Les banques suisses devraient pouvoir bénéficier du programme américain visant à régulariser leurs pratiques fiscales passées. Le Conseil fédéral a donné mercredi son feu vert. Alors que la presse s'est déjà fait l'écho des propositions américaines, le gouvernement et les banques refusent encore de les dévoiler. La communication aura lieu prochainement.

Le programme pose les conditions pour que la justice américaine renonce à sa chasse aux établissements ayant encouragé la fraude fiscale.

Il a été convenu dès le départ que la publication du contenu serait coordonnée avec les Etats-Unis, a rappelé devant la presse le porte-parole du gouvernement André Simonazzi. Une information complète aura lieu "dès que possible".

L'attente ne devrait pas être trop longue, selon lui. Et de préciser qu'il n'y a pas de désaccord à régler sur le contenu entre Berne et Washington.

Le Département fédéral des finances s'est contenté d'un communiqué succinct. Il a annoncé que le Conseil fédéral a examiné la solution proposée par les Etats-Unis, sans préciser si elle diffère de la proposition faite au printemps.

Le gouvernement "a donné son accord de principe pour la mise au point d'une déclaration commune". Eveline Widmer-Schlumpf a été chargée d'achever les travaux nécessaires.

Banquiers satisfaits

Motus sur le contenu du programme du côté des banques. "Ne faisant pas partie de la table des négociations, il ne nous incombe pas de commenter les détails du programme avant leur communication officielle", a indiqué à l'ats Rebeca Garcia, porte-parole de l'Association suisse des banquiers (ASB).

L'organisation n'en salue pas moins la décision du gouvernement.
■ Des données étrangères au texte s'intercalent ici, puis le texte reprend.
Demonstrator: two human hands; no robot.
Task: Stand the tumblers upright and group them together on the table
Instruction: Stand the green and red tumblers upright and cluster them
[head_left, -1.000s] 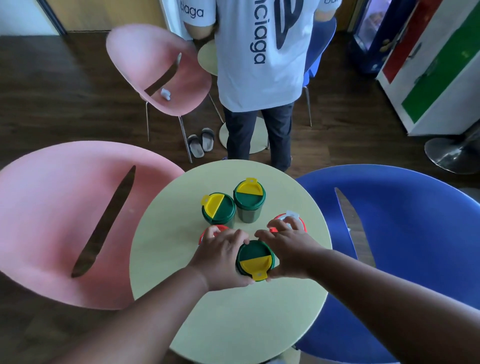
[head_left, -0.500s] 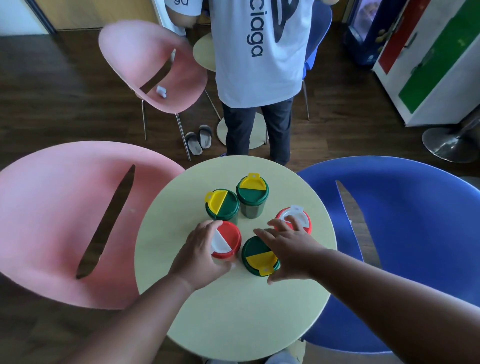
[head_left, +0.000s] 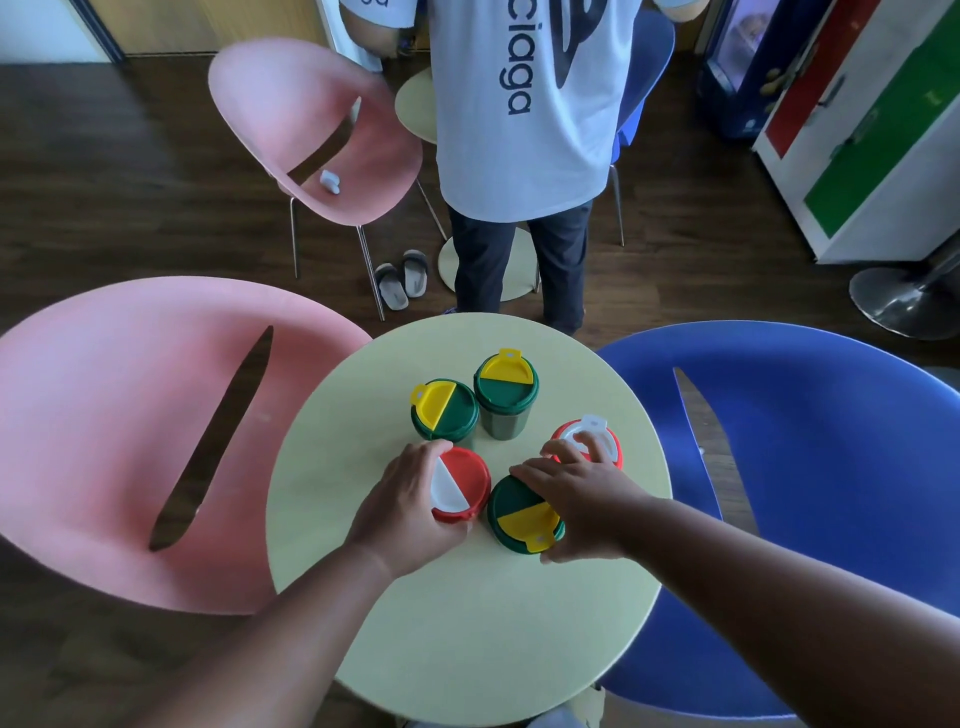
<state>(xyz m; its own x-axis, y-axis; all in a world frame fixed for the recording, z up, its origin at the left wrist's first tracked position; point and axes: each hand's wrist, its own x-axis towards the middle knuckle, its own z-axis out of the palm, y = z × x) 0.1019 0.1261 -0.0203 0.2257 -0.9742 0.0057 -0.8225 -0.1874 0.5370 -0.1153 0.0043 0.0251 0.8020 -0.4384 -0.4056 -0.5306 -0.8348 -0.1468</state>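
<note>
Several lidded tumblers stand upright on the round pale-green table (head_left: 467, 623). Two green tumblers with yellow-and-green lids (head_left: 444, 410) (head_left: 506, 384) stand side by side at the back. My left hand (head_left: 405, 504) grips a red tumbler with a red-and-white lid (head_left: 462, 486) from its left side. My right hand (head_left: 587, 499) curls its thumb and forefinger round the near green tumbler (head_left: 522, 512), which touches the red one. Its other fingers rest on the lid of a second red tumbler (head_left: 602, 434), which stands apart at the right.
A pink chair (head_left: 104, 441) stands close on the left and a blue chair (head_left: 805, 467) on the right. A person in a white shirt (head_left: 519, 130) stands just beyond the table's far edge. Behind are another pink chair (head_left: 311, 130) and slippers (head_left: 402, 278).
My left hand left the near green tumbler and took the red-and-white one, now beside the green one. My right hand's fingers reached onto the right red tumbler's lid.
</note>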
Selon elle, la dernière étape pour trouver une solution est ainsi franchie.

Les Etats-Unis peuvent maintenant lancer le programme, qui "permet à toutes les banques en Suisse un règlement rapide et définitif de leur passé avec les Etats-Unis et crée la sécurité juridique nécessaire". Chaque banque analysera sa situation et prendra ensuite des décisions, poursuit l'ASB.